The object detection pipeline process annotates the segmentation images and encodes them with Run-length Encoding (RLE) masks. This is a compact way of representing the objects within an image for training and tracking. The JSON for the object annotations includes:

    "_type": "ObjectAnnotation",
    "class_label": 3,
    "bbox": {
        "_type": "BoundingBox",
        "y": 197.0,
        "x": 95.0,
        "height": 11.0,
        "width": 23.0
    "mask": {
        "_type": "RLEMask",
        "size": [
        "counts": [
    "score": 0.9819106459617615
  • class_label: The label from the segmentation mask for this object
  • bbox: The bounding box in side of the original image
  • mask: THe RLE mask for the object in the image

The labels for the class correlate with the following table:

Classification Label
No Label 0
Car 3
Motorcycle 4
Bus 6
Truck 8
Fence / Guardrail 5
Traffic Light 10
Person 11
Bicycle 12
Building 15
Traffic signs 20
Terrain 80
Foliage 85
Sky 141
Street Light / Pole 153
Road 175
Sidewalk 190


The tracking directory contains all of the tracking information for recognized objects throughout the data run. Tracking consists of identifying objects in the detected objects JSON and predicting the motion between frames. If multiple cameras are used and the proper geometry between cameras is known, then tracking will work across cameras.
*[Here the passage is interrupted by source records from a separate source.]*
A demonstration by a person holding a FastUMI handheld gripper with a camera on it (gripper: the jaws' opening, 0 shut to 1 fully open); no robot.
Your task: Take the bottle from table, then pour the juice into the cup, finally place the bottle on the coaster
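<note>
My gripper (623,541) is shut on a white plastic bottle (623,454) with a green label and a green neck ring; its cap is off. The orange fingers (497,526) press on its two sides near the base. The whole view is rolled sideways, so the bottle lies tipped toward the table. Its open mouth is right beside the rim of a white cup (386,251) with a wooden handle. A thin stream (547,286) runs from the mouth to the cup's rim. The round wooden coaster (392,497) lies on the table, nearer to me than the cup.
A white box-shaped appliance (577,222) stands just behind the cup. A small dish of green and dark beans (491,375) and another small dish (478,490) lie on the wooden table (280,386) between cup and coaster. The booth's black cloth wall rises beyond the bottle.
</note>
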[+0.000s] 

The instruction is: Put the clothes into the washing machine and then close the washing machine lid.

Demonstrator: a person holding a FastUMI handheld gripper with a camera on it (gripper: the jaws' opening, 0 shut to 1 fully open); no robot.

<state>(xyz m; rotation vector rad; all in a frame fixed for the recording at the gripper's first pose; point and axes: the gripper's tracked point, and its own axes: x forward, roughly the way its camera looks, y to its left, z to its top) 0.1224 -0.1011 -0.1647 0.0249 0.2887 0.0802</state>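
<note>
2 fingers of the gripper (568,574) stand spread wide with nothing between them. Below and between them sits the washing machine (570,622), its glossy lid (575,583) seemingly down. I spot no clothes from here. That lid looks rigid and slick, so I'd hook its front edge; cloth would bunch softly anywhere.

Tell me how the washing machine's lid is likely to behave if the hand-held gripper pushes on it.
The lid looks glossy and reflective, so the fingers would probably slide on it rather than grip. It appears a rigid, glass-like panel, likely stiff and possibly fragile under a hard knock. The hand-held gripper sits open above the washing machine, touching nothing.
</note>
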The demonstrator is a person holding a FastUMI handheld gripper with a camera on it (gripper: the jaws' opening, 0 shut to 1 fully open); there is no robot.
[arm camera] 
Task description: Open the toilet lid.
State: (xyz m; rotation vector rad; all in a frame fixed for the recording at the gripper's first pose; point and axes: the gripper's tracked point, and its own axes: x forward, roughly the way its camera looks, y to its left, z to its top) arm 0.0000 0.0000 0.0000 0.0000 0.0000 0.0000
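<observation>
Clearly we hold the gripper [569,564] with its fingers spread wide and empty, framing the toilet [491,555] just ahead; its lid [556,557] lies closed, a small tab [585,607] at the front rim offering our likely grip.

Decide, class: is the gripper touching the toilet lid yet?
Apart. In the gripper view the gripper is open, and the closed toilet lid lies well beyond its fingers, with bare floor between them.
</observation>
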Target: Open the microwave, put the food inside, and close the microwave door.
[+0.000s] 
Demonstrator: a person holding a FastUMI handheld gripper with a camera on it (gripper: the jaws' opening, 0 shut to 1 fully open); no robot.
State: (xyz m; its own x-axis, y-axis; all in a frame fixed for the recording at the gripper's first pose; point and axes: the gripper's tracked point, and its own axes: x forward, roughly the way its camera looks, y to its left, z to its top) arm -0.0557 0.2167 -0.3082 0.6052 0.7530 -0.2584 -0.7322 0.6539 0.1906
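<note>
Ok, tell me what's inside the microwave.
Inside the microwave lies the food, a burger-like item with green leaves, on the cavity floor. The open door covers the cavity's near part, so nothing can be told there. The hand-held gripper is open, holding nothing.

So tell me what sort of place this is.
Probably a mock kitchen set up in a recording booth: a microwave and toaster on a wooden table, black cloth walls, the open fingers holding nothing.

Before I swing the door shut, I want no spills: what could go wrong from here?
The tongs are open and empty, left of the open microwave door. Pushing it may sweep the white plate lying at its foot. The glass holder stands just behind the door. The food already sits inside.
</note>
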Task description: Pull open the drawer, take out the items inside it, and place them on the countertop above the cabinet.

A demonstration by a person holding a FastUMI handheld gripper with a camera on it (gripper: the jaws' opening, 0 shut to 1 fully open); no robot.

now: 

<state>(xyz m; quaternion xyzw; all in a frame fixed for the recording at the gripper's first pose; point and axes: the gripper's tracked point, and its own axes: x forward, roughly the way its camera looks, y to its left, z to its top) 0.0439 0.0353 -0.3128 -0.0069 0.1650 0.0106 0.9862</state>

The JSON for the output of the tracking algorithms is similar to that of the object detection but correlates the objects temporally. For a given object, the tracking JSON looks like:

        "_type": "TrackedObject",
        "class_label": 3,
        "instance_label": 1006,
        "path": [
                "_type": "Frame",
                "timestamp": 1593178665.992904,
                "index": 0,
                "views": []
                "_type": "Frame",
                "timestamp": 1593178666.093764,
                "index": 1,
                "views": [
                        "_type": "View",
                        "camera": 0,
                        "bbox": {
                            "_type": "BoundingBox",
                            "y": 210.0,
                            "x": 428.0,
                            "height": 9.0,
                            "width": 16.0
                        "mask": {
                            "_type": "RLEMask",
                            "size": [
                            "counts": [
                "_type": "Frame",
                "timestamp": 1593178667.093764,
                "index": 2,

For a single tracked object, the JSON defines:

  • class_label: The label from the segmentation for this type of object
  • instance_label: The unique label for this particular object
  • path: The list of frames that this object appeared in

For a single frame, the JSON defines:

  • timestamp: The UTC timestamp for the time the frame was acquired
  • index: The index into the data set the frame was acquired
  • views: The array defines the frames and RLE Mask in the frame that the object was tracked to
  • camera: The index of the camera the image was taken from
  • bbox: The bounding box within the frame of the object
  • mask: The RLE encoded mask of the object to the pixel level


The mesh data generated by the Real-to-Virtual pipeline includes textured and untextured meshes of the different assets produced by the data processing. The textured meshes that are generated from the stitched point cloud data can be found in the mesh/mesh_parts directory. These have been processed through several meshing algorithms for optimal triangulation for each type of object.

The mesh/tiles directory contains the output from the monoDrive Direct Texture algorithm. Here, each mesh is organized into an individual tile .obj file that has been textured by projecting the imagery directly onto the mesh. When the tiles are combined, the entire data set can be seen as a whole.